After checking the prices of everything I’d deposited in a reusable shopping bag to verify that I’d cleared $20, I checked out. By which I mean I did not “Just Walk Out” but instead scanned the QR code in that paper coupon and then scanned the QR code in the Amazon app for a second time at an exit faregate of sorts.

And then I waited for a receipt to arrive. That documentation did not land until more than five hours later, when it reported a total about $10 more than I’d expected. Somehow, the cameras and machine vision that drive Just Walk Out had decided that my picking up four individual kiwi fruits really represented me picking up one of what people once called a Chinese gooseberry, followed by two bundles or packages of those fruits.

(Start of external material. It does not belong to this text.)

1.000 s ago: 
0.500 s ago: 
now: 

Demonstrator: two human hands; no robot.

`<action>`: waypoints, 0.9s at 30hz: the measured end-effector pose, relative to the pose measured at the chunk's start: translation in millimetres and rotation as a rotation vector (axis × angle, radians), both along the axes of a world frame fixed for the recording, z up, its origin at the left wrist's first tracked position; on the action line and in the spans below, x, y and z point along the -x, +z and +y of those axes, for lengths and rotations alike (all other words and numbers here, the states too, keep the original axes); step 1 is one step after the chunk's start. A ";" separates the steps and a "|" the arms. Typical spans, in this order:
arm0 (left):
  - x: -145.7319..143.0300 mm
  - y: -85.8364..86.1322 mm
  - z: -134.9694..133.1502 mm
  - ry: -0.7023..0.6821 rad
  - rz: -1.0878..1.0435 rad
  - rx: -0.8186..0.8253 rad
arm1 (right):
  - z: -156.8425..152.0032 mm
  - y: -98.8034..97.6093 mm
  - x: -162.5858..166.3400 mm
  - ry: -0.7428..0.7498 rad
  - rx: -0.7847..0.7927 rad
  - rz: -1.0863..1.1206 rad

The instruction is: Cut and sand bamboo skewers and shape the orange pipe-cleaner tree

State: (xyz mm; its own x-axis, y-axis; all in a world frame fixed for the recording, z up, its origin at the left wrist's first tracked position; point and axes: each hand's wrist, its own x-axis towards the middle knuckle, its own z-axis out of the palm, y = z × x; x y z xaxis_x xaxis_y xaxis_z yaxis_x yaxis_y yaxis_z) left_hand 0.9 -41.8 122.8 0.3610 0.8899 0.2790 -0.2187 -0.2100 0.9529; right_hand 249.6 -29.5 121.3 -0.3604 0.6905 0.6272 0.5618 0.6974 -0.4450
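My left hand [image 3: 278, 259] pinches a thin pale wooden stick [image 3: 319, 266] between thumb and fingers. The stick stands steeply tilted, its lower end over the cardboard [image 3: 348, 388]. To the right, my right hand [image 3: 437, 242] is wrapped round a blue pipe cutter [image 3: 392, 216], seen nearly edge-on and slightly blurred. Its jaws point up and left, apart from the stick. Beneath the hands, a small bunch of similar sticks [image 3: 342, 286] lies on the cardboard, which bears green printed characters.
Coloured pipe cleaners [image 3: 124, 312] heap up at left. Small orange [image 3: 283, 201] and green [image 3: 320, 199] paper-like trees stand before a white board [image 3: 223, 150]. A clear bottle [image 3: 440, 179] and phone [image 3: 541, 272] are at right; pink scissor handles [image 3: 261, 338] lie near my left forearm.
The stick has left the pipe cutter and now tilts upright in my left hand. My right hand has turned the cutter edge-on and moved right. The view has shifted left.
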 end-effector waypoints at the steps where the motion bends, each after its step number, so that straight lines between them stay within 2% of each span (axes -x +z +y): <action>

Amazon’s app provides a “Request item refund” option for Fresh shoppers that lets you select “item not taken” as the reason why. But selecting that on my phone–and then in the Amazon app on my iPad–yielded a “We’re sorry” dialog. It apologized: “An error has occurred, but rest assured, we’re working to resolve it as quickly as possible.”

I resorted to a common coping mechanism when dealing with indifference from a giant multinational corporation: tweeting about the problem, then diverting my attention to other things. And then about four hours later, I got an e-mail from Amazon saying (“Reason for refund: Item billing error”) that they would refund the sum in question.

Will I return to that store? Absolutely! There’s a $20-off-$40 offer for Amazon Prime subscribers who shop there Tuesday and Wednesday. I may, however, use an old-school checkout on my next visit.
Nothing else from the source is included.